The perihelions and aphelions of comet 1953 Two give shape to this 30-plus-year epic about a group of scientists and scientists’ spouses touched by its celestial comings and goings. The action begins at a 1965 comet-watching party. Swift, the comet’s discoverer, has invited his pals and students to the small Pacific island where he first spotted the thing, but when a young boy falls to his death just as the meteor shower begins, everyone remembers that back in days of old, comets brought bad tidings to humankind. This dire event introduces repeat visits to a number of quirky lives at the intervals of the comet’s six-year nearest and most distant points—two young astronomers who marry other people when they should have married each other; Swift himself, lonely in his fame; Swift’s daughter, who grows up haunted by the memory of the dead boy; and Manday, the island astronomer who wants half the credit for the discovery of 1953 Two.

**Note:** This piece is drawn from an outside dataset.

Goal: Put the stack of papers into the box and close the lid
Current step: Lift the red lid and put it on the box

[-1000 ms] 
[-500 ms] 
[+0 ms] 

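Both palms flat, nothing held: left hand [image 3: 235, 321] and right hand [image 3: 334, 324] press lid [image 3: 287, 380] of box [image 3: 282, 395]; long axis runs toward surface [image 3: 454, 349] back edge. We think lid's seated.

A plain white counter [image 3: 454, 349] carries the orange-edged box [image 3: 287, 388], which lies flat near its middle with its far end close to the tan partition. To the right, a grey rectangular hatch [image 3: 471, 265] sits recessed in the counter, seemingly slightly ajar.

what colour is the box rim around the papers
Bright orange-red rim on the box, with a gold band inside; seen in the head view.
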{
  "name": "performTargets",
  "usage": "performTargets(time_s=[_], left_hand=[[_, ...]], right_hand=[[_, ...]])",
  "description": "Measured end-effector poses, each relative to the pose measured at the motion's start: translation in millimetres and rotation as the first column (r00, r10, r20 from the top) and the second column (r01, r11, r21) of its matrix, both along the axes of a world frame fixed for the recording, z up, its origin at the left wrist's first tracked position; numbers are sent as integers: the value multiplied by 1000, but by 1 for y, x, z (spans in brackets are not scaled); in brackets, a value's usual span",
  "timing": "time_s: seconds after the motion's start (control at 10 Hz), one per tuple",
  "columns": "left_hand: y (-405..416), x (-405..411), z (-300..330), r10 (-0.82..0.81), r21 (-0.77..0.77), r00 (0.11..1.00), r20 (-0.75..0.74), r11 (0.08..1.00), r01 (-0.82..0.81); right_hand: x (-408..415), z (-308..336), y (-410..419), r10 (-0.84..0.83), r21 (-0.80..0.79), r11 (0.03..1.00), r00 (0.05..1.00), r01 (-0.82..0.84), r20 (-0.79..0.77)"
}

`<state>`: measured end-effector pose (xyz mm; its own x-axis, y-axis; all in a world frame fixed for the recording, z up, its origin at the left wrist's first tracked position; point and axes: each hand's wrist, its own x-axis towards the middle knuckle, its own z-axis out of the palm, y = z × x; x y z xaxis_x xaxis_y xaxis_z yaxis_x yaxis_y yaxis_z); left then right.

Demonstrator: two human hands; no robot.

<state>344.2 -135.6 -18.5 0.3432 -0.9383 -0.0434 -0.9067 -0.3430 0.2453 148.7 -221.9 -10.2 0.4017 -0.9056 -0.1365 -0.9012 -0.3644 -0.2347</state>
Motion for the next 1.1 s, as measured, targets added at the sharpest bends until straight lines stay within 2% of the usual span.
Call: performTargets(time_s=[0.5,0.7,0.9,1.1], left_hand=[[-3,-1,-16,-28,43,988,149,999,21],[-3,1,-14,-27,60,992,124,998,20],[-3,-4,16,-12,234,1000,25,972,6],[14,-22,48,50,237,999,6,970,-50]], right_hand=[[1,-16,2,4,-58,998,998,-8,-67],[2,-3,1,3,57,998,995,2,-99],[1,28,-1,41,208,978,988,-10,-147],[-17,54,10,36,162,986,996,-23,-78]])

Greer successfully captures the spirits of both men and women here, and manages to hold a great deal together without slipping. He can turn a phrase; the problem may be that he turns so many. No one here is as important as the omniscient narrator, who sometimes reveals things about the comet that no human will ever know, and who pulls the strings of his puppets’ sensibilities so relentlessly that they begin to sound alike, and familiar. Quotidian moments are accorded as much grandeur as the end of this ambitious fable, pumped up by endless wordplay reminiscent of young girls who put on makeup even when they’re alone.
A strong vision so consistently gorgeous it’s sometimes tedious.